Date of Award:

5-1-1988

Document Type:

Thesis

Degree Name:

Master of Science (MS)

Department:

Biology

Department name when degree awarded

Biology Ecology

Committee Chair(s)

James A. Gessaman

Committee

James A. Gessaman

Committee

Keith Dixon

Committee

Ivan Palmblad

Committee

Don Sisson

Abstract

Measurements from more than 5,000 Sharp-shinned Hawks, Accipiter striatus, Cooper's Hawks, A. cooperii,, and Northern Goshawks, A. gentilis, trapped on the Goshute Mountains of eastern Nevada, were compiled. New species identification and sexing criteria were derived for accipiters in western North America. Goshute migrants averaged proportionately the longest wings and tails but weighed Jess than migrants from Marin Headlands, CA, Cedar Grove, WI, and Cape May Point, NJ. Interior migrants averaged less weight and longer wings and tails than coastal migrants. It is suggested that low flight-loading might be adaptive for migrating long distances, inhabiting open country, or in regions of high altitude or thermal production. Fifteen measurements were taken from over 500 Sharp-shinned and Cooper's hawk museum specimens, collected during the breeding season. Methods were developed to adjust specimen measurements for wear of feathers, age dimorphism, and drying of museum specimens, and the significance of these problems was analyzed. A rigorous test of the hypothesis that comparative morphometrics could be used to identify the approximate breeding ground origins of Goshute migrants was not possible; there were too few specimens.
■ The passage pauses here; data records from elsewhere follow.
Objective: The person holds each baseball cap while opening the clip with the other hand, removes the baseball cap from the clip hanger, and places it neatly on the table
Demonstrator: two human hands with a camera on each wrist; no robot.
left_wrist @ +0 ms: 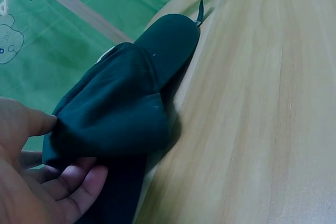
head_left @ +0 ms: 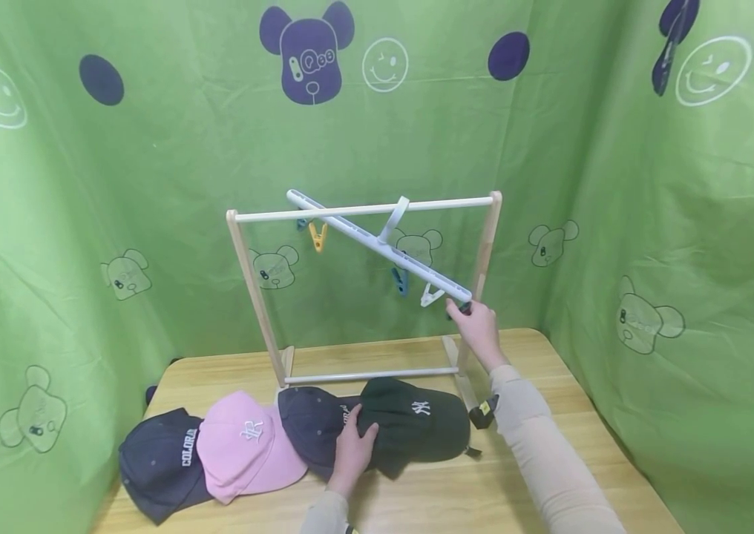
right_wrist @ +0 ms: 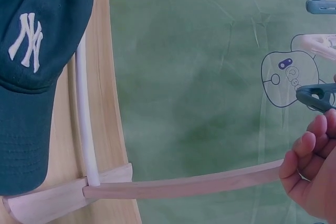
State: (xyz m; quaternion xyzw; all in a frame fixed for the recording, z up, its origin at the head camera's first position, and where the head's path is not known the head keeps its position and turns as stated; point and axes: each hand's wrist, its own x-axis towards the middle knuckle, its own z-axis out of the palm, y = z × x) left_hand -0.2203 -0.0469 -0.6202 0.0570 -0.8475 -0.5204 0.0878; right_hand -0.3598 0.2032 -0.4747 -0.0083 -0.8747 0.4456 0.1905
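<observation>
My left hand [head_left: 353,450] pinches the rear edge of a dark green cap [head_left: 442,424] with a white NY emblem. In the left wrist view its thumb lies on the cap and the fingers curl beneath the rim. My right hand [head_left: 482,334] grips a dark green clip [right_wrist: 314,97] at the lower right end of a white clip hanger [head_left: 365,239]. The hanger's hook [head_left: 395,219] loops over the rack's top bar, and the hanger slants down to the right. A white clip [head_left: 431,295], a blue clip [head_left: 400,281] and a yellow clip [head_left: 318,236] hang along it.
A wooden rack [head_left: 251,285] stands at the back of the wooden table [head_left: 544,371]. Left of the green cap lie a navy cap [head_left: 310,423], a pink cap [head_left: 240,445] and another dark cap [head_left: 156,452], overlapping in a row. Green patterned cloth [head_left: 176,163] encloses the table.
</observation>
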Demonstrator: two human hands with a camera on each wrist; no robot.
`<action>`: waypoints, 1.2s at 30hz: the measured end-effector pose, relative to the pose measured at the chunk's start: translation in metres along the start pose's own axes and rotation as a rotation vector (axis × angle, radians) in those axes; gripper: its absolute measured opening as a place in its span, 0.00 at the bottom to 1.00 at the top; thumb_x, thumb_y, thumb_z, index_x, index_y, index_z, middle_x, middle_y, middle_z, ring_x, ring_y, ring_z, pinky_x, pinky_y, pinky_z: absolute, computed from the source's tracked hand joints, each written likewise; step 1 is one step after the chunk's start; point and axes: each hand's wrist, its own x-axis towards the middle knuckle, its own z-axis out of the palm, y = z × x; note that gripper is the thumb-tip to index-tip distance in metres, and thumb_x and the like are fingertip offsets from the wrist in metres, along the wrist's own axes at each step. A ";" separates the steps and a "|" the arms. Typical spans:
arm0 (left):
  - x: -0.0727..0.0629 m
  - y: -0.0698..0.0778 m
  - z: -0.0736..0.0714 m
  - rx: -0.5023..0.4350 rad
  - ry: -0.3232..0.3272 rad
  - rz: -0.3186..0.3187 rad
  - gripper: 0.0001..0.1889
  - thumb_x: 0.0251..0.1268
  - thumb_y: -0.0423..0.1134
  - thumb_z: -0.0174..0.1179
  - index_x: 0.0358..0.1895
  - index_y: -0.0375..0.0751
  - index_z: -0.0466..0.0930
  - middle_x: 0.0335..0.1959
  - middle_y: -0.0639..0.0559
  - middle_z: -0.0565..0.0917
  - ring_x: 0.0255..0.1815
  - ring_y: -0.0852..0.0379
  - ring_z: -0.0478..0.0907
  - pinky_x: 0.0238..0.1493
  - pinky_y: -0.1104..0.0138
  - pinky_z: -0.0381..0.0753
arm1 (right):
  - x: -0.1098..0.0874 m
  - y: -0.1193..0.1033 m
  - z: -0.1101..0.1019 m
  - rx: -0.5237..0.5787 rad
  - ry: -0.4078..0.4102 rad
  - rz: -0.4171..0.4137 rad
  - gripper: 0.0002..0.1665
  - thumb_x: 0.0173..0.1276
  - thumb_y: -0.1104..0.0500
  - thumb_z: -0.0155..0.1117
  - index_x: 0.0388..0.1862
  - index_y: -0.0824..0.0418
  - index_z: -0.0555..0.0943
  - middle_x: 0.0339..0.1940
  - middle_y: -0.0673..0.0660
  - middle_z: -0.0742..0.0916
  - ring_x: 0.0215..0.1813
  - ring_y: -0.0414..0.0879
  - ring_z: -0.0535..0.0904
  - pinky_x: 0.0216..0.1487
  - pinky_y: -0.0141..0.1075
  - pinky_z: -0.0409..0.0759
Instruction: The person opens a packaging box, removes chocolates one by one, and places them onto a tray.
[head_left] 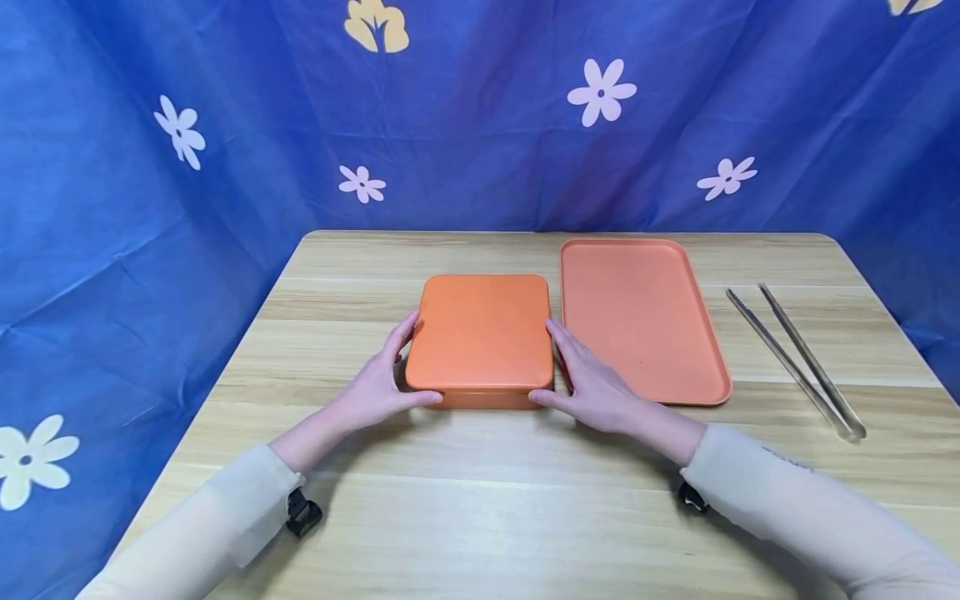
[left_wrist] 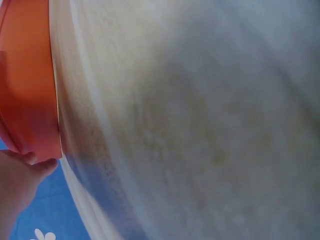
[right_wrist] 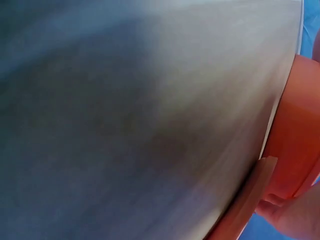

However, some consistent, general patterns of geographic variation were elucidated, using Principal Components Analysis and contour mapping, and these yielded some insight about the possible origins of Goshute migrants. Overall size, the length of the wings and tail relative to the size of other appendages, and the shape of the wings were the most important sources of variation. Overall size variation of Sharp-shinned Hawks conformed to Bergmann's Rule. The smallest Cooper's Hawks were associated with the Rocky Mountain complex. Long, swept-back wings and long tails were most characteristic of hawks from the dry, open country of the eastern Great Basin and southern Rocky Mountain region. These trends suggested that northern Sharp-shinned Hawks do not migrate farther south than southern breeders, and that most Goshute migrants probably originate from the central Rocky Mountains and farther south in the drier, more open forests of interior Oregon, Washington, Idaho, and the eastern Great Basin.